Using the promoter construct with three GCM-binding sites, we analyzed the transactivation capacity of the GCM mutants previously used in nuclear localization and DNA binding studies (Fig. (Fig.44B). Deletion of 85 amino acids from the C terminus led to a 70% reduction in promoter activity. This result is in good agreement with the one obtained for the corresponding GAL4 chimera with both experiments showing that the major transactivation domain is confined within the C-terminal part of GCM. Deletion of additional amino acids led to further significant losses of activity as mutant GCM 338 only exhibited 10% of the activity of wild-type GCM. No substantial promoter activation was obtained with the mutant that contained the N-terminal 253 amino acids despite the fact that this mutant still exhibited full DNA-binding activity. Thus, DNA binding and transactivation are carried out by two separate domains of GCM as is the case in most other transcription factors.

In summary, we have shown both on the basis of structural as well as functional criteria that Drosophila GCM is a transcription factor with novel DNA binding domain that recognizes the motif AT(G/A)CGGGT. This result should help to elucidate the function of GCM during early gliogenesis and facilitate the search for natural target genes of which the Drosophila homeodomain gene Repo/rk2 is the most obvious one because of its expression pattern in developing glia (25, 26). Given the existence of at least one GCM homolog in mammals, our results should also be instrumental in answering the question whether the function of the GCM protein is as well conserved as its structure (27).

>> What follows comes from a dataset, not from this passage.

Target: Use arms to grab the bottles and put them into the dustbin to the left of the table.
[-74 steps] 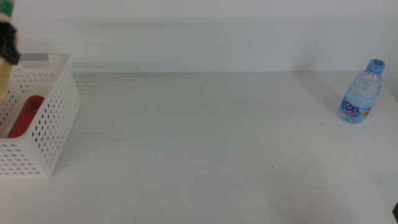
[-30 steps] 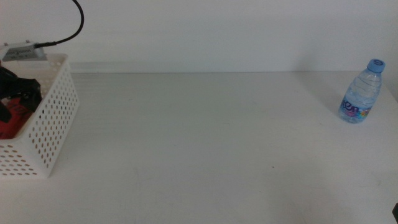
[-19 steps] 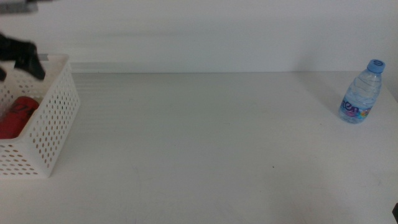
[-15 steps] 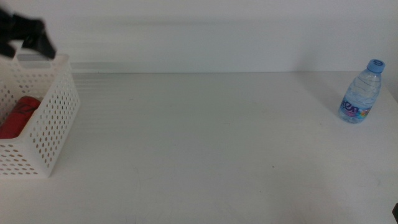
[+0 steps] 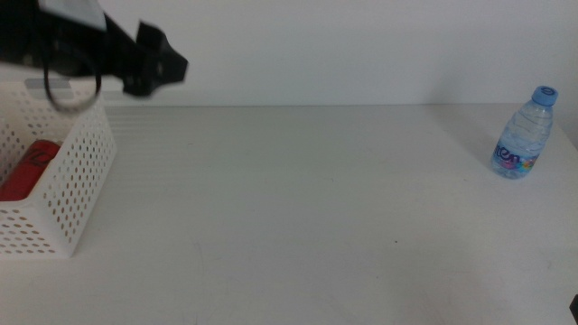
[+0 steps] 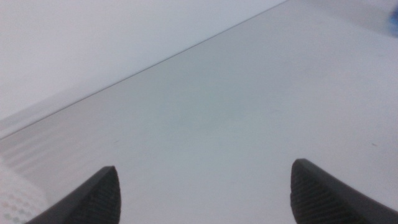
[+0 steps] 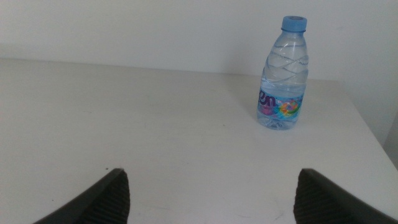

We thank T. Hosoya and Y. Hotta for providing the Drosophila GCM cDNA. J. Enderich and D. Feist are acknowledged for expert technical assistance. J.S. is a member of the Graduiertenkolleg Scha692/1-1. This work was supported by a grant from the Deutsche Forschungsgemeinschaft to M.W.


glial cells missing
5-bromo-4-chloro-3-indolyl β-d-galactoside
nuclear localization signal



While this manuscript was under review, Akiyama et al. (28) independently analyzed the DNA binding activity of GCM with very similar results.